I have collected data looking at the effect of three dietary treatment groups on protein synthesis across three time points. Because I have missing data, I have elected to conduct a linear mixed model analysis on the data as opposed to a two-way repeated measures ANOVA. Specifically, I am using the 'nlme' package in R (version 4.0.2) on a mac computer [x86_64-apple-darwin17.0 (64-bit)].
I am particularly interested in looking at the interaction between diet (group) and time point (phase)on the dependent variable (in my case, fractional synthesis rate, fsr). Thus, I ran the following line of code:
model5 <- lme(fsr~group + phase + group*phase,data=data, random=~1|subID, na.action=na.omit, method="ML")
and get the following output (truncated for brevity):
Linear mixed-effects model fit by maximum likelihood
Data: data
AIC BIC logLik
-26.46228 -3.424489 24.23114
Random effects:
Formula: ~1 | subID
(Intercept) Residual
StdDev: 0.1827453 0.1092466
Fixed effects: fsr ~ group + phase + group * phase
Value Std.Error DF t-value p-value
(Intercept) 1.3264977 0.08164724 32 16.246694 0.0000
groupSM 0.0109315 0.12426358 19 0.087970 0.9308
groupWM 0.0763769 0.11951932 19 0.639034 0.5304
phase2 0.1161971 0.06281472 32 1.849838 0.0736
phase3 0.3330094 0.06281472 32 5.301454 0.0000
groupSM:phase2 0.0350255 0.09878970 32 0.354546 0.7253
groupWM:phase2 0.0151018 0.09183417 32 0.164447 0.8704
groupSM:phase3 -0.0940546 0.09546707 32 -0.985205 0.3319
groupWM:phase3 -0.0371642 0.08920422 32 -0.416620 0.6797
If I then look at Type III tests of Fixed effects using:
anova.lme(model5, type="marginal", adjustSigma = F)
I get the following output:
numDF denDF F-value p-value
(Intercept) 1 32 310.53538 <.0001
group 2 19 0.26934 0.7667
phase 2 32 16.97659 <.0001
group:phase 4 32 0.62842 0.6457
So, there is no significant interaction between group and phase, but there is a main effect of phase.

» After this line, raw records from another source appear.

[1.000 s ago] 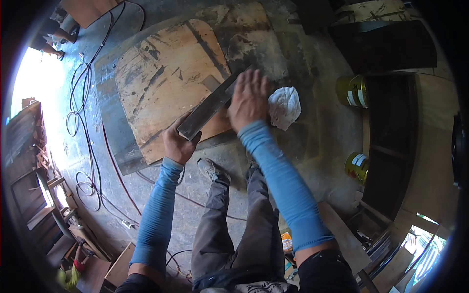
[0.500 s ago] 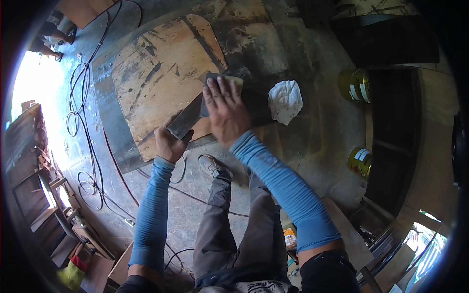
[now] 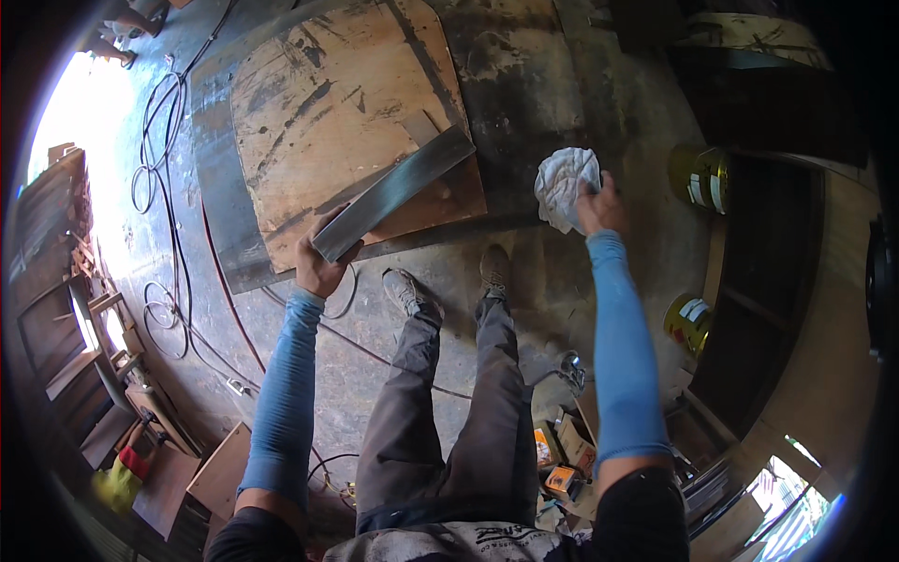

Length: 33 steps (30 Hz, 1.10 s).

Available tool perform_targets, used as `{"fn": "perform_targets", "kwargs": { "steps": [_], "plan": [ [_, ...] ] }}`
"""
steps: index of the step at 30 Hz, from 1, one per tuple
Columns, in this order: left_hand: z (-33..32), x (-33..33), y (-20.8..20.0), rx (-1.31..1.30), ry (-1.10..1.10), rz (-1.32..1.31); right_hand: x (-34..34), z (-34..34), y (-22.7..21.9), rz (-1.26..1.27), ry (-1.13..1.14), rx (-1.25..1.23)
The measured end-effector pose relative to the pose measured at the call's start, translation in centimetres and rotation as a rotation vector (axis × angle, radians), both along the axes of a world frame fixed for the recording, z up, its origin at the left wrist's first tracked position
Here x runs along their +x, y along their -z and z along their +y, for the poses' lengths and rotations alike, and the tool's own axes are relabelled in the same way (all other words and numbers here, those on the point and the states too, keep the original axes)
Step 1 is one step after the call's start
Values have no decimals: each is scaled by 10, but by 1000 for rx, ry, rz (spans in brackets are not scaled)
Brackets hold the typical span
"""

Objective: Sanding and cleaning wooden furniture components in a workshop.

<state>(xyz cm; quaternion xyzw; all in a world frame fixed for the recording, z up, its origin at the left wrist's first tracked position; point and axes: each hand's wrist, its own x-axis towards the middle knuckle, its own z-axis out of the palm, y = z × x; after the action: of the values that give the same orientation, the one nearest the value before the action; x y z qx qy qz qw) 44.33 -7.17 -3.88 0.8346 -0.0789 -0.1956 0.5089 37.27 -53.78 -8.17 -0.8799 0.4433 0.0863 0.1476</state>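
My left hand (image 3: pixel 323 258) grips the lower end of a long, flat, dark grey board (image 3: pixel 398 192). This board slants up and to the right above a worn plywood sheet (image 3: pixel 318 103). Off to the right, my right hand (image 3: pixel 599 208) has its fingers closed at the edge of a crumpled white cloth (image 3: pixel 562 183). A greyish edge shows between the fingers and the cloth, too small to name. Beside the board's far end, a small wooden piece (image 3: pixel 420 126) lies on the plywood.
Yellow-green buckets (image 3: pixel 700 178) stand at the right beside a dark cabinet frame (image 3: pixel 758 272). Black cables (image 3: pixel 169 197) and a red hose (image 3: pixel 223 281) run over the floor at left. Small boxes (image 3: pixel 562 478) lie near my legs. Another person's feet (image 3: pixel 117 51) show at the upper left.
My right hand has left the board, where it pressed a greyish-tan pad, and moved right to the white cloth. The pad is off the board. My left hand still holds the board.
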Motion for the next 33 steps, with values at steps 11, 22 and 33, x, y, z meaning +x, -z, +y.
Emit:
{"fn": "perform_targets", "kwargs": {
  "steps": [11, 22, 33],
  "plan": [
    [-7, 8, 1, 9, 19, 44, 22, -5, -15, -537, -95, 160],
    [8, -12, 77, 361, 77, 103, 46, 349, -77, -641, -1237, -78],
    [23, 7, 50, 23, 188, -272, 60, 315, -80, -729, -1243, -172]
  ]
}}
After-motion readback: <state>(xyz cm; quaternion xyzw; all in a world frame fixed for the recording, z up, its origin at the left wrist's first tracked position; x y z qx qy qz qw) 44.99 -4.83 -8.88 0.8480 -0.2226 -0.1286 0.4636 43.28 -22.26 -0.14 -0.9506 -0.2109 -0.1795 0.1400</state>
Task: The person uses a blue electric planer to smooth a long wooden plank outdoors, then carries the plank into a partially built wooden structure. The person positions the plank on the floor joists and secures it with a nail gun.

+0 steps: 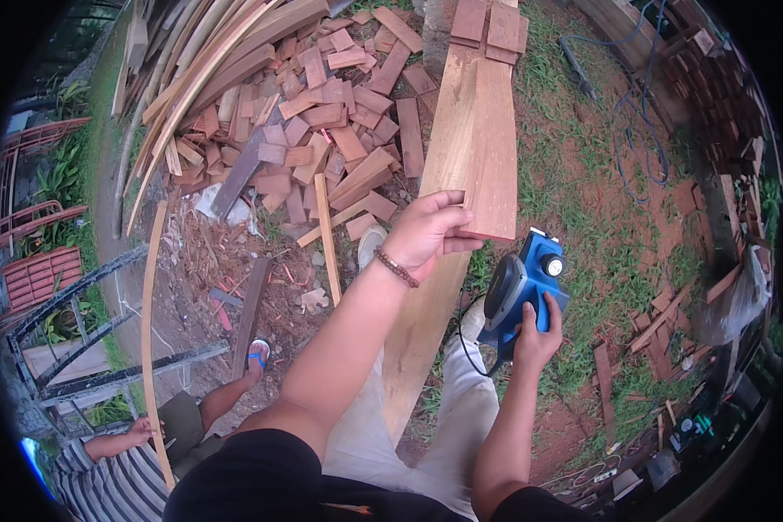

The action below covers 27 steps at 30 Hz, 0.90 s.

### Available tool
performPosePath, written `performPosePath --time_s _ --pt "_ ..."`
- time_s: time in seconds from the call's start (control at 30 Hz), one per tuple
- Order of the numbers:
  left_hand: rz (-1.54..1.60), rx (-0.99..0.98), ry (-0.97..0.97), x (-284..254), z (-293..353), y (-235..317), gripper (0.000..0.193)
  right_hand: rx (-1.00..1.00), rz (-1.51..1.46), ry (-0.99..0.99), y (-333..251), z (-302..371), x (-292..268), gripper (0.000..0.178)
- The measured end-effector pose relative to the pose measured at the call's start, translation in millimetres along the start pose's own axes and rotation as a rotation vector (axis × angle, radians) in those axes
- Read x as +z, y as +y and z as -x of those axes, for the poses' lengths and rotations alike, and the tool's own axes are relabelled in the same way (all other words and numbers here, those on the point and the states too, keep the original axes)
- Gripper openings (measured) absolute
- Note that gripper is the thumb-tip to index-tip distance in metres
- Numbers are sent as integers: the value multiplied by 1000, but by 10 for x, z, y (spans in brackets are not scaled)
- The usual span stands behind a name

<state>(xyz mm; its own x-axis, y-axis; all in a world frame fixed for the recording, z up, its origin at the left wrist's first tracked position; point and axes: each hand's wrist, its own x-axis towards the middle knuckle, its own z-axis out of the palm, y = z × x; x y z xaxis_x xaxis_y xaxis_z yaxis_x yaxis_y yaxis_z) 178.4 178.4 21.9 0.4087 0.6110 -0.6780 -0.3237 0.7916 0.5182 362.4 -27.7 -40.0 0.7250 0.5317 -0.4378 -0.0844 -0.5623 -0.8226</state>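
Note:
My left hand (426, 233), with a beaded bracelet at the wrist, pinches the near end of a flat reddish-brown board (494, 148). The board lies lengthwise over a long pale plank (422, 331) that runs from between my legs toward the far end. In my right hand (539, 337) is a blue electric hand planer (524, 291), gripped by its body and tilted on its side. It is held off to the right of the plank, apart from the board. A black cord hangs from the planer beside my leg.
Small wood blocks (489, 30) sit stacked at the plank's far end. A heap of offcuts (348, 113) and long strips (209, 61) lie left. At lower left a seated person (117, 465) holds a wooden strip (148, 331). A blue cable (639, 122) crosses the grass at right.

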Motion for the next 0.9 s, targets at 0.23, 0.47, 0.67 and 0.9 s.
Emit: performPosePath --time_s 0.23,0.47,0.67,0.9 --pt "-619 -113 276 -1382 -635 -1304 29 -23 230 -51 59 315 117 49" --pt "-1269 -277 122 -1377 -1044 -1176 33 30 176 -72 216 582 313 50" --pt "-1806 -49 223 -800 -1278 -735 55 13 221 -68 289 757 429 48" --pt "-1700 446 524 -290 -1970 -601 98 36 192 -81 270 879 541 47"
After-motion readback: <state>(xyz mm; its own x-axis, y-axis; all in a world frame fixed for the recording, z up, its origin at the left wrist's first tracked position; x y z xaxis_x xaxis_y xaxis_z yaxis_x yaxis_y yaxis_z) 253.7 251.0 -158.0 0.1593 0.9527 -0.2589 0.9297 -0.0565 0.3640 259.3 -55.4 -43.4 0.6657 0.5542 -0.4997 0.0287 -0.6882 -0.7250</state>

My Question: How can I look specifically at what phases are different? There were three time points in my study, so I want to look at the pairwise comparisons (1 v 2, 1 v 3, 2 v 3) to see where there was an effect. Here is what I have tried:
tukey_mod5<- summary(glht(model5,linfct=mcp(phase="Tukey")))
...which gives me the following output:
Simultaneous Tests for General Linear Hypotheses
Multiple Comparisons of Means: Tukey Contrasts
Fit: lme.formula(fixed = fsr ~ group + phase + group * phase, data = data,
random = ~1 | subID, method = "ML", na.action = na.omit)
Linear Hypotheses:
Estimate Std. Error z value Pr(>|z|)
2 - 1 == 0 0.11620 0.05791 2.006 0.111
3 - 1 == 0 0.33301 0.05791 5.750 <0.001 ***
3 - 2 == 0 0.21681 0.05839 3.713 <0.001 ***
---
Signif. codes: 0 ‘***’ 0.001 ‘**’ 0.01 ‘*’ 0.05 ‘.’ 0.1 ‘ ’ 1
(Adjusted p values reported -- single-step method)
Does this seem like a logical (i.e. correct) approach to take? I will admit that I am new to mixed models and may be going about it incorrectly. If so, I would appreciate being steered in the right direction!